4. The video blurs “omega-3 status” and “omega-3 supplementation.”
This is a key distinction. Higher blood omega-3 levels from fish intake, overall diet quality, or good metabolic health may not be equivalent to taking commercial fish-oil capsules. The ADNI signal concerns supplement use; the VITACOG interaction concerns blood omega-3 status. Those should not be treated as interchangeable.
5. The cardiovascular justification is only partly relevant to the brain-health claim.
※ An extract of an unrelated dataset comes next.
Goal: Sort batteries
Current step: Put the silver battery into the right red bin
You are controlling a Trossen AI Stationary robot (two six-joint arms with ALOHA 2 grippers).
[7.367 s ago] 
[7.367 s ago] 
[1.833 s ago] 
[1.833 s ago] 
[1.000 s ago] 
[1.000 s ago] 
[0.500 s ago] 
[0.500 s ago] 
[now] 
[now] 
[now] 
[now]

Stanfield says he continues omega-3 partly for cardiovascular reasons, citing VITAL and meta-analytic work. That may be reasonable for his personal risk calculus, but cardiovascular outcome evidence does not directly settle whether omega-3 supplementation helps or harms cognition in older adults.
6. The commercial context should be noted.
The video includes promotion of Stanfield’s own supplement products and mentions his own B-vitamin/TMG regimen. That does not invalidate the analysis, but it creates a potential conflict of interest. A viewer should separate the scientific argument from the product framing.
Overall assessment:
The video is a fair and useful response to a worrying observational study. Its strongest point is that “omega-3 supplement use” is too crude an exposure variable: dose, oxidation, formulation, storage, diet, blood omega-3 status, B-vitamin status, and homocysteine could all matter. Its weakest point is that the proposed explanations — rancid fish oil and inadequate B-vitamin status — are plausible but unproven in the ADNI dataset. The best conclusion is not “omega-3 is harmful” or “omega-3 is vindicated,” but: future trials need to measure supplement quality, omega-3 index, homocysteine, B-vitamin status, dose, formulation, and cognitive/imaging outcomes together.